The three teenagers, bold that they were the first day, are not so sure that the wide and unencumbered world is such a fine place after all. They stay in the coop for the better part of the morning. Mission accomplished! They feel safe there! They will remember the warmth of the coop at the end of the day!
Wont they?
Meanwhile, Ed and I have our breakfast feeling at peace with the world, with the hens, with the cats too.
No one is fighting, no one is destroying the flower beds. Yet.
It's sunny and beautiful outside. A tad on the cool side, but lovely nonetheless. I do a spot weed pull and Ed mows down my trimmings so that they'd decompose faster and more evenly. In other words, we do some slight garden work at a very relaxed pace, all the way until lunchtime. (Well, my lunch is the usual protein cookie and coffee. Most everyone has a meal that they can do without. For me it's lunch.
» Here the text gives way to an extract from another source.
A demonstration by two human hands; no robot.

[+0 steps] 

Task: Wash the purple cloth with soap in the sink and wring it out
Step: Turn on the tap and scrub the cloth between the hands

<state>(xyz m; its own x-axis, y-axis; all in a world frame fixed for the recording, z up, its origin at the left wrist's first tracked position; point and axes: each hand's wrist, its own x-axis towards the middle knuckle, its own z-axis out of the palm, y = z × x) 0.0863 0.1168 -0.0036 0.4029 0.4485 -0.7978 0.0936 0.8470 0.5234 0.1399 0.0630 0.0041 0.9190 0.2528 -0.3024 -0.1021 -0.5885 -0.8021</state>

Still, I have to keep that energy level going strong, given my afternoon kid commitment, so I reach for my newest friend -- a Go Macro bar.
And speaking of kids...
A good day was had by all. Oh, sure, there's always a report on some skirmish between the usual suspects in class, but happily, nothing terribly troublesome, and nothing that made either child sad.
And in the evening Ed and I rolled up our sleeves (figuratively! It's cold outside!) and faced the chicken-into-the-coop-for-the-night project. Equipped with resolve and a flashlight (in case the hunt would take us late into the night), we picked up the hen that routinely hides in the garage and set off for the barn to deal with the rest.
You wont believe it! We hardly believed it! The remaining five were all snuggled together in the coop.
Ed turns to me -- that was brilliant! I respond -- it only shows that the human brain is slightly bigger than the pea sized brain of a chicken. Evolutionary advantage! The fact is, though, that we are enormously relieved. Until the next trauma sends the hens into obscure hiding spots, we have the coop issue in hand. Suddenly, chicken care seems like the easiest job in the world.
with love...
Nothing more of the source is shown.